Effects of the Combination of Propofol and TRPV4 Agonists/Antagonists on Myocardial I/R Injury in Isolated Mice Hearts

Next, we investigated the effect of propofol on TRPV4 agonist-induced myocardial I/R injury in isolated mice hearts. As shown in Figure 4 and Supplementary Figure S4, compared with INTRA+ DMSO, treatment with TRPV4 agonist GSK1016790A induced the detrimental effects. These effects, however, can be reduced by applying a combination of GSK1016790A and propofol at 50 μM. POP + DMSO had better recovery rates of cardiac function (LVDP, +dp/dt max, and RRR) and less release of LDH as well as infarct size compared with POP + GSK. It appears that propofol (50 μM) cannot completely reverse the detrimental effects induced by GSK1016790A in isolated mice hearts. We further investigated the effect of the combination of propofol and TRPV4 antagonists on myocardial I/R injury in isolated mice hearts. To leave sufficient room for HC-067047 to play an additive protective effect, we reduced the concentration of propofol to 25 μM. As shown in Figures 5 and 5S, combining TRPV4 antagonist HC-067047 and propofol produced no additional protective effect compared to propofol or HC-067047 alone.
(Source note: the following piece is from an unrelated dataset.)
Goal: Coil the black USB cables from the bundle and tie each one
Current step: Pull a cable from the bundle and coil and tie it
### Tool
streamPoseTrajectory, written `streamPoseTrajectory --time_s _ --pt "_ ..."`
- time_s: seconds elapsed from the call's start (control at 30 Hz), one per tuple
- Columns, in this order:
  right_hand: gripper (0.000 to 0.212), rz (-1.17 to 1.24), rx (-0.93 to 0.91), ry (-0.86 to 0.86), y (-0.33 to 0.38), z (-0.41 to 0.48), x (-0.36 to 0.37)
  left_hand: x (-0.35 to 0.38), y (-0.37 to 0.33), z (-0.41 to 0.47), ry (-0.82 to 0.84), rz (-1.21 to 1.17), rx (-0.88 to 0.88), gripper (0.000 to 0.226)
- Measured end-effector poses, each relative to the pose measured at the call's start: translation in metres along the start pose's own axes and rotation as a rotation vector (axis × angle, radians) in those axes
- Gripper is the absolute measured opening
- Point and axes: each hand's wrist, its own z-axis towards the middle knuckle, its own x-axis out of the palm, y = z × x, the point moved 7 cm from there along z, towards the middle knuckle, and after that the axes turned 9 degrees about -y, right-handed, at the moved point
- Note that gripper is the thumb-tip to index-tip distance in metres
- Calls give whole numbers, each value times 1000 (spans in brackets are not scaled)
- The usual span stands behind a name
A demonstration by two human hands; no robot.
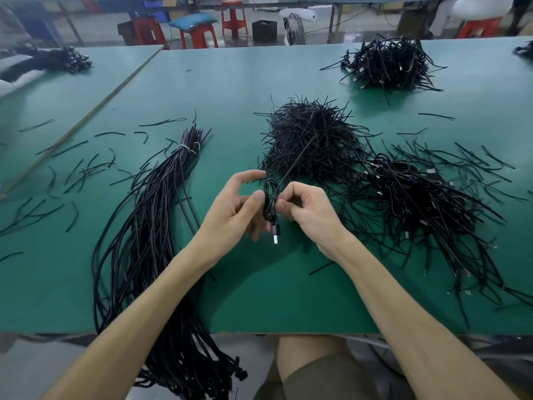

These results suggest that propofol attenuates myocardial I/R injury at least partially via the suppression of TRPV4 channel.

FIGURE 4

Figure 4 The effect of propofol on TRPV4 agonist-induced myocardial I/R injury. Propofol or intralipid is given 5 minutes before applying TRPV4 agonist or DMSO. The recovery of LVDP (A), +dP/dt max (B), -dP/dt max (C), and RPP (D) 60 minutes after reperfusion displayed as the percentage of respective preischemia values. (E) The amount of LDH release in the coronary effluent at different times after reperfusion. (F) Representative images of TTC stained LV slices. Infarct size is quantified. Values are presented as mean ± SD, n = 6 for all groups, a one-way ANOVA followed by a Bonferroni test, *p < 0.05, **p < 0.01, ***p < 0.001 vs. INTRA + DMSO. ^#p < 0.05, ^###p < 0.001 vs. INTRA + GSK. ^&p < 0.05, ^&&&p < 0001 vs. POP50 + GSK.

FIGURE 5

Figure 5 The effect of the combination of propofol and TRPV4 antagonist on myocardial I/R injury. Propofol or intralipid is given 5 minutes before applying TRPV4 antagonist or DMSO. The recovery of LVDP (A), +dP/dt max (B), -dP/dt max (C), and RPP (D) 60 minutes after reperfusion displayed as the percentage of respective preischemia values. (E) The amount of LDH release in the coronary effluent at different times after reperfusion. (F) Representative images of TTC stained LV slices. Infarct size is quantified. Values are presented as mean ± SD, n = 6 for all groups, a one-way ANOVA followed by a Bonferroni test, *p < 0.05, **p < 0.01, ***p < 0.001 vs. INTRA + DMSO.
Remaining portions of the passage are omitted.